_Your objective_:
Every entry, from the first line to the last, should be output exactly.

_Data provided_:
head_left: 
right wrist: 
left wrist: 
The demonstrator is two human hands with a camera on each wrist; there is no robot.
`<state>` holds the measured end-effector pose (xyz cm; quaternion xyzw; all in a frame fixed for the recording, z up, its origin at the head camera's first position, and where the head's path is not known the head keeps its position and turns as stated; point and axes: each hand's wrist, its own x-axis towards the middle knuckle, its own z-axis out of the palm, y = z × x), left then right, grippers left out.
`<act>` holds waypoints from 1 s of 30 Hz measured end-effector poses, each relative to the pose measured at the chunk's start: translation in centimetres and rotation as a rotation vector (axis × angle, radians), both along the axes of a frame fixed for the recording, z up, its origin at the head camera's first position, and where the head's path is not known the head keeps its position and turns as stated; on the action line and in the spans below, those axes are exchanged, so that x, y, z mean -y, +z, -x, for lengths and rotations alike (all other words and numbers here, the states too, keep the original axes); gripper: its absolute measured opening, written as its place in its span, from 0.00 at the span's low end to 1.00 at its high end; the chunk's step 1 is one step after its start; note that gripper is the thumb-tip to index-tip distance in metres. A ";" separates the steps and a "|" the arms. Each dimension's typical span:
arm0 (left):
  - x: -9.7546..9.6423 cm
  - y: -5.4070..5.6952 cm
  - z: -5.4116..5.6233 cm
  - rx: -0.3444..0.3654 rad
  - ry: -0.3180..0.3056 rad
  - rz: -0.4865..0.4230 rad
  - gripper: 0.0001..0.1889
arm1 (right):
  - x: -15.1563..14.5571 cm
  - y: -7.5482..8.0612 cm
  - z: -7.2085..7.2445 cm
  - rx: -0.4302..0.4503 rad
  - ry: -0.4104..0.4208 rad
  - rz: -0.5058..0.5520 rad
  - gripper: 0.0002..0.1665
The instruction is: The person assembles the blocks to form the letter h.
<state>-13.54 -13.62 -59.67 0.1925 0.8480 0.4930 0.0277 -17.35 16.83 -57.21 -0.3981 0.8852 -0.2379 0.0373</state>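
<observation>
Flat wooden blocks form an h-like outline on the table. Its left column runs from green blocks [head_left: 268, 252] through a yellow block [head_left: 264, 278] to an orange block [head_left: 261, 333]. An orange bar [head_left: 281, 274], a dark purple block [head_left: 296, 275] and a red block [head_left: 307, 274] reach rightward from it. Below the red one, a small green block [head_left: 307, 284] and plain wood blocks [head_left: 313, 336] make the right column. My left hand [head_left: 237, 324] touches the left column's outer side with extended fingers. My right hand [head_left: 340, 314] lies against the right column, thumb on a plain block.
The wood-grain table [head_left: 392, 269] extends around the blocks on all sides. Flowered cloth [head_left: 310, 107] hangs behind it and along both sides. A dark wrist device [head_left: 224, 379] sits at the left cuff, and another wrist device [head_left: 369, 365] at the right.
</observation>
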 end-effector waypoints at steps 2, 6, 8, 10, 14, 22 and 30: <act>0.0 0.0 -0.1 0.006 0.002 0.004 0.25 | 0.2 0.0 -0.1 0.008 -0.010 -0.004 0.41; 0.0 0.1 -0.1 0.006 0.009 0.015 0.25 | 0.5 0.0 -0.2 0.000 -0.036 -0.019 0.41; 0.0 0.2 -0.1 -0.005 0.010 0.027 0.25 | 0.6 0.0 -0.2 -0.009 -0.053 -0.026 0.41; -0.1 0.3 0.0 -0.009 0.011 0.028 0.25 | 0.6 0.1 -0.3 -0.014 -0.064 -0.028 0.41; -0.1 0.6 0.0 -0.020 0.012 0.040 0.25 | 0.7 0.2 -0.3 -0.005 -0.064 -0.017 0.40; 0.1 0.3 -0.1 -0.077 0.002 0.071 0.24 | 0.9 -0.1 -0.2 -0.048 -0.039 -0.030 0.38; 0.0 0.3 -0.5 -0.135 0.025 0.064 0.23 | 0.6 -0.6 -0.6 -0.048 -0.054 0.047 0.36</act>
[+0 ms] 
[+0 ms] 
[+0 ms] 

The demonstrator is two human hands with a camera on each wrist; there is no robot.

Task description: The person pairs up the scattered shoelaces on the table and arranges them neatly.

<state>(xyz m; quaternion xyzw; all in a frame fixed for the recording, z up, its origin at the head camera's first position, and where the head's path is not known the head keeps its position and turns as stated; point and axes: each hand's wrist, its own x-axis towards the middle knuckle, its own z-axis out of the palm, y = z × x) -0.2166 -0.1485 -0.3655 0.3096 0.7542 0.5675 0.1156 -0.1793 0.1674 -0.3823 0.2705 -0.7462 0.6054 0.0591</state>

_Exercise solution_:
head_left: 
right wrist: 
left wrist: 
The demonstrator is two human hands with a camera on each wrist; there is no robot.
`<state>` holds the measured end-effector pose (xyz cm; quaternion xyzw; all in a frame fixed for the recording, z up, its origin at the head camera's first position, and where the head's path is not known the head keeps its position and turns as stated; point and axes: each hand's wrist, its own x-axis towards the middle knuckle, its own z-axis out of the palm, y = z × x), left then right, grippers left out.
`<act>` holds waypoints from 1 s of 30 Hz measured end-effector poses, each relative to the pose measured at the chunk's start: translation in centimetres and rotation as a rotation vector (axis × angle, radians), both along the axes of a frame fixed for the recording, z up, its origin at the head camera's first position, and where the head's path is not known the head keeps its position and turns as stated; on the action line and in the spans below, those axes are exchanged, so that x, y, z mean -y, +z, -x, for lengths and rotations alike (all other words and numbers here, the states too, keep the original axes); gripper: its absolute measured opening, written as its place in its span, from 0.00 at the span's low end to 1.00 at its high end; the chunk's step 1 is one step after its start; note that gripper is the thumb-tip to index-tip distance in metres. A ";" separates the steps and a "|" the arms. Each dimension's typical span:
arm0 (left):
  - x: -9.7546..9.6423 cm
  - y: -5.4070..5.6952 cm
  - z: -5.4116..5.6233 cm
  - rx: -0.3444..0.3654 rad
  - ry: -0.3180..0.3056 rad
  - rz: -0.4865..0.4230 rad
  - gripper: 0.0001..0.1889
arm1 (right):
  - x: -15.1563..14.5571 cm
  - y: -7.5482..8.0612 cm
  - z: -7.2085..7.2445 cm
  - rx: -0.4302..0.4503 rad
  - ry: -0.4104..0.4208 rad
  - rz: -0.5058..0.5520 rad
  - gripper: 0.0002..0.1665
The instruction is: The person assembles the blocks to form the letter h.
<state>-13.54 -13.62 -59.67 0.1925 0.8480 0.4930 0.0277 -17.35 16.83 -57.21 -0.3981 0.8852 -0.2379 0.0373</state>
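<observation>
Flat wooden blocks form an h-like outline on the table. Its left column runs from green blocks [head_left: 268, 252] through a yellow block [head_left: 264, 278] to an orange block [head_left: 261, 333]. An orange bar [head_left: 281, 274], a dark purple block [head_left: 296, 275] and a red block [head_left: 307, 274] reach rightward from it. Below the red one, a small green block [head_left: 307, 284] and plain wood blocks [head_left: 313, 336] make the right column. My left hand [head_left: 237, 324] touches the left column's outer side with extended fingers. My right hand [head_left: 340, 314] lies against the right column, thumb on a plain block.
The wood-grain table [head_left: 392, 269] extends around the blocks on all sides. Flowered cloth [head_left: 310, 107] hangs behind it and along both sides. A dark wrist device [head_left: 224, 379] sits at the left cuff, and another wrist device [head_left: 369, 365] at the right.
</observation>
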 end-effector waypoints at steps 2, 6, 8, 10, 14, 22 and 30: <act>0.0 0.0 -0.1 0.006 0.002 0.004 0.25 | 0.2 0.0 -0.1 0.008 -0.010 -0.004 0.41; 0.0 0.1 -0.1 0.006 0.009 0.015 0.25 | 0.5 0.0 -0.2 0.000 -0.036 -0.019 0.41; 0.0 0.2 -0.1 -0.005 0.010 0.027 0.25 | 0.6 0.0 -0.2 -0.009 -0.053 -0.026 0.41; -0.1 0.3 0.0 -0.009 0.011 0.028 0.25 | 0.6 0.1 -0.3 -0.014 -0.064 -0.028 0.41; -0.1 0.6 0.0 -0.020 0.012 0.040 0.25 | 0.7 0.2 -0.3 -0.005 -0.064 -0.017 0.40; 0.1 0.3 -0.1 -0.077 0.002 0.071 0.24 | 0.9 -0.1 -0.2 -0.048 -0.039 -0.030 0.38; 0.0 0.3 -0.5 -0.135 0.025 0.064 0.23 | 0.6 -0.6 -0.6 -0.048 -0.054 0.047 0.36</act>
[+0 ms] 
[+0 ms] 
[+0 ms] 

The demonstrator is two human hands with a camera on each wrist; there is no robot.

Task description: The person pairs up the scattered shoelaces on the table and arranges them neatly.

<state>(xyz m; quaternion xyzw; all in a frame fixed for the recording, z up, its origin at the head camera's first position, and where the head's path is not known the head keeps its position and turns as stated; point and axes: each hand's wrist, its own x-axis towards the middle knuckle, its own z-axis out of the palm, y = z × x) -0.2166 -0.1485 -0.3655 0.3096 0.7542 0.5675 0.1156 -0.1793 0.1674 -0.3823 0.2705 -0.7462 0.6054 0.0591</state>

Nothing else is needed for the answer.